== WHAT IS EXPECTED ==
Looking at the listing below, retype exactly the lines starting at the one containing "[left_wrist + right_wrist" and ending at the one containing "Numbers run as", both included, and nothing else.
--- SOURCE DATA ---
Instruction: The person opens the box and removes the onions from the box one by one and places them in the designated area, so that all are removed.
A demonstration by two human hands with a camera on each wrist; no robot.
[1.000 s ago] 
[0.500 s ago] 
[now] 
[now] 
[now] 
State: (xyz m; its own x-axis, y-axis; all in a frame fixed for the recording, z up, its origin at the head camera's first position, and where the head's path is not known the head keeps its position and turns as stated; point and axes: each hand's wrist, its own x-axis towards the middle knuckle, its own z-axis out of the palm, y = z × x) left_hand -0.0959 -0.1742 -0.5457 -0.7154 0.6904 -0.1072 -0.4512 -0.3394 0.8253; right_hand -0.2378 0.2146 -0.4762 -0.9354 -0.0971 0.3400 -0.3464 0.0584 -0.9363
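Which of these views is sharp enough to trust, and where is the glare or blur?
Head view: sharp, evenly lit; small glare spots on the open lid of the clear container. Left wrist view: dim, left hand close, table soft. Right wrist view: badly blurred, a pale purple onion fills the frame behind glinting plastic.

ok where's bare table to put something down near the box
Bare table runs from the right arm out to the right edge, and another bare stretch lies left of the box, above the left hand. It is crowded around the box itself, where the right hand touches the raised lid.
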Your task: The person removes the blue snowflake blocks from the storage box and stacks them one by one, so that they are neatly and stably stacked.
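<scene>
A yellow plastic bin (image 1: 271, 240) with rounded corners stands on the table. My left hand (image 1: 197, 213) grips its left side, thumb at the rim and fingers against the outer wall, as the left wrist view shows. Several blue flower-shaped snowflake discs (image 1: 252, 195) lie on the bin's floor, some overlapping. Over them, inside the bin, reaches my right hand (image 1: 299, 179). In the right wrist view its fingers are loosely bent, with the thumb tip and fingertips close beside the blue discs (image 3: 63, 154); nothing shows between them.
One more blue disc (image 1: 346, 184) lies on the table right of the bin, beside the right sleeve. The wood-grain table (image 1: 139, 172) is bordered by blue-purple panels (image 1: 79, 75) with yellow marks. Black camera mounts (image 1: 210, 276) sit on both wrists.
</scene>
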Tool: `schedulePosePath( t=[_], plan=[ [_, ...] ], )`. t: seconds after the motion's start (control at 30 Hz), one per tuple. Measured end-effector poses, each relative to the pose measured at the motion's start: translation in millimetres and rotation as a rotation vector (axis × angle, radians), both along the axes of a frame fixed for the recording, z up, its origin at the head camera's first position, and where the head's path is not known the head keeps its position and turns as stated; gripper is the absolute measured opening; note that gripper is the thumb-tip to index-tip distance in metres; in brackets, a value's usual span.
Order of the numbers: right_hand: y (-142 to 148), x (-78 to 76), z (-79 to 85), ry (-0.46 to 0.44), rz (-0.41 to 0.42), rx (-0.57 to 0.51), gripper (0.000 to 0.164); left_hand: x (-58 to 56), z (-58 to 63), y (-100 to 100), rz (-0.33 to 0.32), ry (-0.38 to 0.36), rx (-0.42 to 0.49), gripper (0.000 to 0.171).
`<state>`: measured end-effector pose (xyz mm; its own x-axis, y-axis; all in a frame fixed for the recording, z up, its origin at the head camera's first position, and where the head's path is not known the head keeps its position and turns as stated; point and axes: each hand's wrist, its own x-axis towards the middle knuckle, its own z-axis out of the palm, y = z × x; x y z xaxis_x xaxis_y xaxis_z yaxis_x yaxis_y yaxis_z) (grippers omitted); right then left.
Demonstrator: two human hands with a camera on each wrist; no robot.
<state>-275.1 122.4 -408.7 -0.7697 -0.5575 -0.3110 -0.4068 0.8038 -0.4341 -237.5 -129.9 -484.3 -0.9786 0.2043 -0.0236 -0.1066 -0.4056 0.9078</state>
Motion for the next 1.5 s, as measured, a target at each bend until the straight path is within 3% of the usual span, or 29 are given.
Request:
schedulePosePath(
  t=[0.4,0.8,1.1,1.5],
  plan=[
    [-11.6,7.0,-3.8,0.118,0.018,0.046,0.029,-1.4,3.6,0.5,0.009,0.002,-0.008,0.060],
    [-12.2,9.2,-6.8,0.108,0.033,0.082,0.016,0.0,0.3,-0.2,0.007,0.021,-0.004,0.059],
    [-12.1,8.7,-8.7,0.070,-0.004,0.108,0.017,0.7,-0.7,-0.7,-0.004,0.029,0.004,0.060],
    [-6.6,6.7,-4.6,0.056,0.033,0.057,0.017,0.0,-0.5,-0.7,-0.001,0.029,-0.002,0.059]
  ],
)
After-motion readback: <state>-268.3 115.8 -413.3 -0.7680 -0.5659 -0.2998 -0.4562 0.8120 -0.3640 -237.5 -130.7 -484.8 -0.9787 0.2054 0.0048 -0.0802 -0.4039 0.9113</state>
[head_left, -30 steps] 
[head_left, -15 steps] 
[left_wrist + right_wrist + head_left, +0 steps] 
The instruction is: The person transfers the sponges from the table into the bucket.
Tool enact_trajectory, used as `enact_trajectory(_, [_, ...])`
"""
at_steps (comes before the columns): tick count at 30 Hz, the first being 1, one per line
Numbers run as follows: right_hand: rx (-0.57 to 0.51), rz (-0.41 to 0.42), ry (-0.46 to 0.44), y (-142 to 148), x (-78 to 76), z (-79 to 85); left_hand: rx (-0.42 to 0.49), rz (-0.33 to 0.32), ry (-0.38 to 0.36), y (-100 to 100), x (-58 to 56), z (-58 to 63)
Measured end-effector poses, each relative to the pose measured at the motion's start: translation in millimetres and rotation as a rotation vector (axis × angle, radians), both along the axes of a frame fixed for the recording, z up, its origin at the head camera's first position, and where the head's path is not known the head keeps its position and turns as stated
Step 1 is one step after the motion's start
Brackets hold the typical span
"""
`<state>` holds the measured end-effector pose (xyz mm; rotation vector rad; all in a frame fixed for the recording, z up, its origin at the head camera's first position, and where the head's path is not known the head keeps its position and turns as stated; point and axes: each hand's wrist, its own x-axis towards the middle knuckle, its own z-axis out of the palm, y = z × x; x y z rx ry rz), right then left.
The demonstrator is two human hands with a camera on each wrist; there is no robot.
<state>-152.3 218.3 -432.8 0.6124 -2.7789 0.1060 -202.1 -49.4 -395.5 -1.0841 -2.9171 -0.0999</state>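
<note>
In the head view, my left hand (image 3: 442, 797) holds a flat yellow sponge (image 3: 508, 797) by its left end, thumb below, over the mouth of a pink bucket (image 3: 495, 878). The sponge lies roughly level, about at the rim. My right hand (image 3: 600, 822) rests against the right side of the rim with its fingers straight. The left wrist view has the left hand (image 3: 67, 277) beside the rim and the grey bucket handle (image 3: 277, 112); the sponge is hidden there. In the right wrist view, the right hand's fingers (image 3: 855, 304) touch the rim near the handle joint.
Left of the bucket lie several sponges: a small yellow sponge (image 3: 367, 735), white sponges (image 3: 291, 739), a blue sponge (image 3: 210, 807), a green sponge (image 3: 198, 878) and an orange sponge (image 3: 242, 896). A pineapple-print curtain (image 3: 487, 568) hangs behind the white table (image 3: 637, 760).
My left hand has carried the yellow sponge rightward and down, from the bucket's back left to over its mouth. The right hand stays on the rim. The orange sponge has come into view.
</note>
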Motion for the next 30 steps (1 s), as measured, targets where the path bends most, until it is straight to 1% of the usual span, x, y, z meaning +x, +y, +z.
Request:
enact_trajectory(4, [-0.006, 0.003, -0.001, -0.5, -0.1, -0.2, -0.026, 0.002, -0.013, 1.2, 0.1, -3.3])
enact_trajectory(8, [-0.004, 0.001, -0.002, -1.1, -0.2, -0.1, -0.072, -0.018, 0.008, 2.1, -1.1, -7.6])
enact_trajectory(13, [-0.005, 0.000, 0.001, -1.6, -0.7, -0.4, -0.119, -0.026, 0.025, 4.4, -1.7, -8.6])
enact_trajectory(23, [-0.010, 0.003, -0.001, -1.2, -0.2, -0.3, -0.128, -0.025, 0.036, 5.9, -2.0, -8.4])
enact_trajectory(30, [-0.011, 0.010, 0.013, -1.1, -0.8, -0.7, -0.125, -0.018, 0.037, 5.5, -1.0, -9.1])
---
== SOLUTION TO THIS PROBLEM ==
[left_wrist + right_wrist + head_left, +0 steps] 
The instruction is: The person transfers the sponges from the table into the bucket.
Tool enact_trajectory, used as `enact_trajectory(_, [_, ...])`
"""
at_steps (comes before the columns): tick count at 30 Hz, the first being 1, one per line
Numbers run as follows: right_hand: rx (-0.57 to 0.51), rz (-0.41 to 0.42), ry (-0.46 to 0.44), y (-142 to 148), x (-78 to 76), z (-79 to 85); left_hand: rx (-0.42 to 0.49), rz (-0.33 to 0.32), ry (-0.38 to 0.36), y (-100 to 100), x (-58 to 56), z (-58 to 63)

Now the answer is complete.